+25% en 2021: Les réseaux internet français toujours plus sollicités... et accaparés par les Gafa
35,6 térabits par seconde... Le trafic internet en France a encore progressé de 25,3% l'an dernier alors que l'année 2020 était déjà hors norme, avec un bond de 50% de la quantité de données. Face à cette explosion des usages en ligne, les opérateurs se sont heureusement adaptés puisque leur capacité de transit est passée de 50 Tbit/s à 95 Tbit/s en seulement deux ans, soit un quasi doublement.
On comprend mieux pourquoi les investissements des opérateurs français atteignent des records : 14,9 milliards d'euros en 2021, soit une progression de plus de 10% sur un an, selon l'Arcep.
Netflix, plus gros consommateur
Ce qui ne change presque pas en revanche, c'est le poids des géants numérique sur les réseaux français. Netflix, Google, Meta et Amazon accaparent plus de 40% de la bande passante en France. Netflix est toujours et de loin le plus gros consommateur, avec près de 20% de la bande passante à lui tout seul.
Des chiffres qui vont sans doute à nouveau alimenter le (vieux) débat sur la contribution des groupes numériques au financement des réseaux. La Commission européenne en a fait son nouveau cheval de bataille depuis quelques mois.
"Une poignée d'acteurs occupent à eux seuls plus de 50% de la bande passante mondiale. Il est temps de réorganiser la juste rémunération des réseaux. C'est désormais l'un des principaux chantiers de notre espace numérique" a ainsi déclaré en mai dernier Thierry Breton, le Commissaire au marché intérieur.
Invitée de Good Morning Business, la présidente de l'ARCEP (Autorité de régulation des communications électroniques, des postes et de la distribution de la presse), Laure de la Raudière, a évoqué cette possible réorganisation des coûts. Fixant notamment deux prérequis.
L’ensemble des coûts est supporté par les fournisseurs d'accès, il est légitime qu'il y ait débat. Mais il faut que cela se fasse dans le cadre de l’internet ouvert: il ne faut pas mettre à mal la neutralité du web, qui est facteur d’innovation et de liberté d’expression et de communication. [...] Il faudrait aussi réaliser une étude d’impact préalable, en cas de modification de la répartition des coûts, sur les conséquences d’un tel changement.
Vers une "contribution" annuelle des Gafa?
Bruxelles aimerait avancer sur ce sujet rapidement, même si la question divise encore parmi les Etats membres.

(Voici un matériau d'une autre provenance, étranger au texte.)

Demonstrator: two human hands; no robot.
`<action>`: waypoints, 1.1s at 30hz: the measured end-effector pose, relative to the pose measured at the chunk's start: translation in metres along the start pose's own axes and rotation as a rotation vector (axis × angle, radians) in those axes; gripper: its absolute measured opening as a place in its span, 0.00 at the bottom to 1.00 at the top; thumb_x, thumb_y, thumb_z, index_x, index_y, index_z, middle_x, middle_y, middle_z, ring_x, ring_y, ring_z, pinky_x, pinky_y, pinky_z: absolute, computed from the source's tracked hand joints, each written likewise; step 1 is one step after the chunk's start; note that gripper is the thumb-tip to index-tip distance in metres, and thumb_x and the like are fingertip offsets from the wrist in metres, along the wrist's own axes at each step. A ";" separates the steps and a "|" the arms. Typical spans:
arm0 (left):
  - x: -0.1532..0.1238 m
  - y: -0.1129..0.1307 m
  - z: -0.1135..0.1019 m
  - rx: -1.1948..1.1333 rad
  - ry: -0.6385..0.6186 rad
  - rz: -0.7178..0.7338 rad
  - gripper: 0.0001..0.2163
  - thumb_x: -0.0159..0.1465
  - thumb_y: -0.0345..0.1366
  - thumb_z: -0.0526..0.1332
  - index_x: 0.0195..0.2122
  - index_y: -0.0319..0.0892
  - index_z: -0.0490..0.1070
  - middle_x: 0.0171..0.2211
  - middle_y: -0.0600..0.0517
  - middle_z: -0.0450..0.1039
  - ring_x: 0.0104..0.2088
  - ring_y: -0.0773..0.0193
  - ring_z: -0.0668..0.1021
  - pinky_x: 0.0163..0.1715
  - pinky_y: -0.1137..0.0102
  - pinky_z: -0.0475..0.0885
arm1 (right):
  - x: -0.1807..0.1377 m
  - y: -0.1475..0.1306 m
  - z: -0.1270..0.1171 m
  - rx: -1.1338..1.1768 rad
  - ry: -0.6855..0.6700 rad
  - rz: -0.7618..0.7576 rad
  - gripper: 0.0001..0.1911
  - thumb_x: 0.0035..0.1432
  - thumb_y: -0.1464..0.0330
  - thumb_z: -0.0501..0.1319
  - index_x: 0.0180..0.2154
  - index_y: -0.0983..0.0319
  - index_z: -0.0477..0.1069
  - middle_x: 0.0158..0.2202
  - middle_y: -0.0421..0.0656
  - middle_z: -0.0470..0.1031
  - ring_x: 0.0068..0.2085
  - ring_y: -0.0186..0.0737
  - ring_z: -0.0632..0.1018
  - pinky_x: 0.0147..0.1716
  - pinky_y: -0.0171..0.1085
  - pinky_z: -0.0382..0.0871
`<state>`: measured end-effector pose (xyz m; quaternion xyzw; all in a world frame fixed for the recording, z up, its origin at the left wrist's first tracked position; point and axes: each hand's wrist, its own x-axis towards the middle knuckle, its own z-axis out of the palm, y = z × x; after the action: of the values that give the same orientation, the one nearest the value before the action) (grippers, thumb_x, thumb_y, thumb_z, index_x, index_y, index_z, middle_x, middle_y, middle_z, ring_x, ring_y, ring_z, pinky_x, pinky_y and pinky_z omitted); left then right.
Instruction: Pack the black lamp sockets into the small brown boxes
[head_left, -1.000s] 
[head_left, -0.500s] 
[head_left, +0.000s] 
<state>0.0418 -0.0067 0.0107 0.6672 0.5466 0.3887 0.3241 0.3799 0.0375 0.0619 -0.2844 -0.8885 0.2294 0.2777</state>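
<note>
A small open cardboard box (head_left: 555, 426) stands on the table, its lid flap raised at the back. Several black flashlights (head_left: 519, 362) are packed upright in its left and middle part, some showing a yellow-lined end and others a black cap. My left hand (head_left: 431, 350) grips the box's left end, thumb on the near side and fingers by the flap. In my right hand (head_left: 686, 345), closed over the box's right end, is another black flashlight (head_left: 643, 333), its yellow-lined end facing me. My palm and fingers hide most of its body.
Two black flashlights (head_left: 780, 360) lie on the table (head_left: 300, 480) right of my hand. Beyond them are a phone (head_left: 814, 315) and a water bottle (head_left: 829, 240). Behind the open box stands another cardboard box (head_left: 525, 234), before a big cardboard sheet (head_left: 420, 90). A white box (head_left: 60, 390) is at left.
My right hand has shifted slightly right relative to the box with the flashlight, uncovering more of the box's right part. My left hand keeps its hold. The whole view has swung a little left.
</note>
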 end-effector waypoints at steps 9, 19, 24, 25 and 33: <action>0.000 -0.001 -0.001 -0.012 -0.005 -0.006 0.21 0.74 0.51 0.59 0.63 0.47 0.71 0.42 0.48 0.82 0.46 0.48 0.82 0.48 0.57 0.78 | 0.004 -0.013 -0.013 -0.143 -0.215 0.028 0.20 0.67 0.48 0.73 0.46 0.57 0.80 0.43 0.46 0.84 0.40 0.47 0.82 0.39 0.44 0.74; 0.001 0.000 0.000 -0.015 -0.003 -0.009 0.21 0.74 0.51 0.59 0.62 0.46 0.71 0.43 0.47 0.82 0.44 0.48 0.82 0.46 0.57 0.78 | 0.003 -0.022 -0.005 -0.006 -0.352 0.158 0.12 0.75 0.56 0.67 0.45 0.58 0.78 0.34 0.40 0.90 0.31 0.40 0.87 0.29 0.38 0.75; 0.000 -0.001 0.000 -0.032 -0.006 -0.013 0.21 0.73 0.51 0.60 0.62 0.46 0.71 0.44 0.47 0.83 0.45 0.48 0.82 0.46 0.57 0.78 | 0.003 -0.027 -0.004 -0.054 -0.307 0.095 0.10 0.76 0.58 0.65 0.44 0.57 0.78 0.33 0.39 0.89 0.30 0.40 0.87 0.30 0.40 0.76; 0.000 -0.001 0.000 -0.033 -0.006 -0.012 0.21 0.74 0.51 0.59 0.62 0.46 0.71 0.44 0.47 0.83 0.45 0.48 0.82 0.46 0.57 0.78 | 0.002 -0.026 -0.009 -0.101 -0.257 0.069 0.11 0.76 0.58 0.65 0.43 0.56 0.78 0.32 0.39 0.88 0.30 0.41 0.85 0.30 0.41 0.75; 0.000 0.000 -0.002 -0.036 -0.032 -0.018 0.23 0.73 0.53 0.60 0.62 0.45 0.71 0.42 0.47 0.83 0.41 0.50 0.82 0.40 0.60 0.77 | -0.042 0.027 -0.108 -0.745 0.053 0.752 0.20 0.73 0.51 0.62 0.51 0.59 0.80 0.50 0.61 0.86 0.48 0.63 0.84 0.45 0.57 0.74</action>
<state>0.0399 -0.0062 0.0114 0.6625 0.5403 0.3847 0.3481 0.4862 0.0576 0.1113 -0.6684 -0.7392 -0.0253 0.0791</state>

Les opérateurs, eux, en profitent pour pousser leurs pions. Selon une étude du lobby européen des télécoms, le trafic généré par les géants américains leur coûte chaque année entre 15 et 28 milliards d'euros. Ils évoquent donc une "contribution" annuelle des Gafa de l'ordre de 20 milliards d'euros pour rééquilibrer les choses. Les opérateurs espèrent qu'une loi obligera les plateformes à négocier cette contrepartie financière.
Mais les entreprises du numérique ont aussi des arguments à faire valoir. Elles rappellent régulièrement que ce sont leurs contenus qui attirent les consommateurs et qui donnent donc de la valeur aux abonnements des opérateurs. Enfin, il ne faut pas oublier que ces entreprises participent déjà, indirectement, au financement des réseaux, via l'installation de serveurs (les CDN internes) mis à disposition des opérateurs. Ils pèsent aujourd'hui 17% du trafic internet en France, selon l'Arcep.
Netflix a par exemple consacré 1 milliard de dollars dans son programme Open Connect qui permet de stocker ses vidéos au plus près des utilisateurs pour éviter que les fichiers n'aient à voyager depuis l'autre bout du monde en encombrant les réseaux. Selon la plateforme, 40 de ces serveurs sont aujourd'hui installés en France.